## [Work instruction]
Please repeat each line of the data exactly, with nothing left out.

## [Provided material]
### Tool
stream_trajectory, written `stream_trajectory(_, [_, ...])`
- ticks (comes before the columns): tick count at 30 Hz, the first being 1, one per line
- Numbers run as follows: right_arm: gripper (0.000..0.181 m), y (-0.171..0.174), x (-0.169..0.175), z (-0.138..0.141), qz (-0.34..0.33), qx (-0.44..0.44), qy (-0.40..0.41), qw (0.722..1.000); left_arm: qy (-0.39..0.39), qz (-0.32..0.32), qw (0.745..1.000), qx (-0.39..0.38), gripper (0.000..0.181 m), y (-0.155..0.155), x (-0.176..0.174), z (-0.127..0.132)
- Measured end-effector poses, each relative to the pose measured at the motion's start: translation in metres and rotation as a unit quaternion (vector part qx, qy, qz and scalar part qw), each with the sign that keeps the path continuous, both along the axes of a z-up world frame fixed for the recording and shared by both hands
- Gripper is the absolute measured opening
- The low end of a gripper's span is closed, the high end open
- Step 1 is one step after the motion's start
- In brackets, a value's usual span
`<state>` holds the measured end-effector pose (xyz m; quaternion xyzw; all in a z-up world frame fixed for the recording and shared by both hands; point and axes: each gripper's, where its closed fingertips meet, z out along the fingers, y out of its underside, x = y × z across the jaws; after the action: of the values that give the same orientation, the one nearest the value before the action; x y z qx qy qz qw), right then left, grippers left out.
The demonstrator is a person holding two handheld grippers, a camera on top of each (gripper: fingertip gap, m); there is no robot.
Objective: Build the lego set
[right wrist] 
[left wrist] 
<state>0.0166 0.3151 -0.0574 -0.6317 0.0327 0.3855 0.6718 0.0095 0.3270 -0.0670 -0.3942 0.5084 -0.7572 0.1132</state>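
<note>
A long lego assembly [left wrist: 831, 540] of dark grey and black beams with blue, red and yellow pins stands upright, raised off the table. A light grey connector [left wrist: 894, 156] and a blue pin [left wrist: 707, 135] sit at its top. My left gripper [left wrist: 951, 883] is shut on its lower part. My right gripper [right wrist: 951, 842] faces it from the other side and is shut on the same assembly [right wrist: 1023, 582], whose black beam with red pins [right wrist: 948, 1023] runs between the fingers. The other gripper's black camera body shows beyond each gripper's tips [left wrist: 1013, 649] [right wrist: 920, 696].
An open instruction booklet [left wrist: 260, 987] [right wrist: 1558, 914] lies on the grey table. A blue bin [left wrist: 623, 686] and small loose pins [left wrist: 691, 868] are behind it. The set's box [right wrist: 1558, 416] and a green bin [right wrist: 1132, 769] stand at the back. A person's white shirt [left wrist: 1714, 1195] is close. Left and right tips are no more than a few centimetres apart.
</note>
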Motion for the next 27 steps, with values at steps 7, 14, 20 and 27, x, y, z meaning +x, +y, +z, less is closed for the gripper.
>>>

## [Written response]
### Tool
stream_trajectory, written `stream_trajectory(_, [_, ...])`
- ticks (comes before the columns): tick count at 30 Hz, the first being 1, one per line
- Numbers run as follows: right_arm: gripper (0.000..0.181 m), y (-0.171..0.174), x (-0.169..0.175), z (-0.138..0.141), qz (-0.34..0.33), qx (-0.44..0.44), qy (-0.40..0.41), qw (0.722..1.000); left_arm: qy (-0.39..0.39), qz (-0.32..0.32), qw (0.745..1.000), qx (-0.39..0.38), gripper (0.000..0.181 m), y (-0.155..0.155), x (-0.176..0.174), z (-0.127..0.132)
- Measured end-effector poses, each relative to the pose measured at the motion's start: translation in metres and rotation as a unit quaternion (vector part qx, qy, qz and scalar part qw), each with the sign that keeps the path continuous, both along the axes of a z-up world frame fixed for the recording and shared by both hands
- Gripper is the absolute measured opening
- The low end of a gripper's span is closed, the high end open
- Step 1 is one step after the motion's start
- In brackets, a value's usual span
`<state>` holds the measured end-effector pose (xyz m; quaternion xyzw; all in a z-up world frame fixed for the recording and shared by both hands; point and axes: each gripper's, where its closed fingertips meet, z out along the fingers, y out of its underside, x = y × z across the jaws; after the action: of the values that give the same orientation, the one nearest the value before the action; x y z qx qy qz qw), right then left, grippers left out.
The demonstrator is a person holding two handheld grippers, a camera on top of each (gripper: fingertip gap, m); there is no robot.
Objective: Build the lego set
[right wrist] 
[left wrist] 
<state>0.0166 0.3151 -0.0574 -0.6317 0.0327 0.3855 0.6718 0.0095 0.3270 -0.0670 -0.3942 0.5084 -0.7572 0.1132</state>
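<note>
A long lego assembly [left wrist: 831, 540] of dark grey and black beams with blue, red and yellow pins stands upright, raised off the table. A light grey connector [left wrist: 894, 156] and a blue pin [left wrist: 707, 135] sit at its top. My left gripper [left wrist: 951, 883] is shut on its lower part. My right gripper [right wrist: 951, 842] faces it from the other side and is shut on the same assembly [right wrist: 1023, 582], whose black beam with red pins [right wrist: 948, 1023] runs between the fingers. The other gripper's black camera body shows beyond each gripper's tips [left wrist: 1013, 649] [right wrist: 920, 696].
An open instruction booklet [left wrist: 260, 987] [right wrist: 1558, 914] lies on the grey table. A blue bin [left wrist: 623, 686] and small loose pins [left wrist: 691, 868] are behind it. The set's box [right wrist: 1558, 416] and a green bin [right wrist: 1132, 769] stand at the back. A person's white shirt [left wrist: 1714, 1195] is close. Left and right tips are no more than a few centimetres apart.
</note>
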Motion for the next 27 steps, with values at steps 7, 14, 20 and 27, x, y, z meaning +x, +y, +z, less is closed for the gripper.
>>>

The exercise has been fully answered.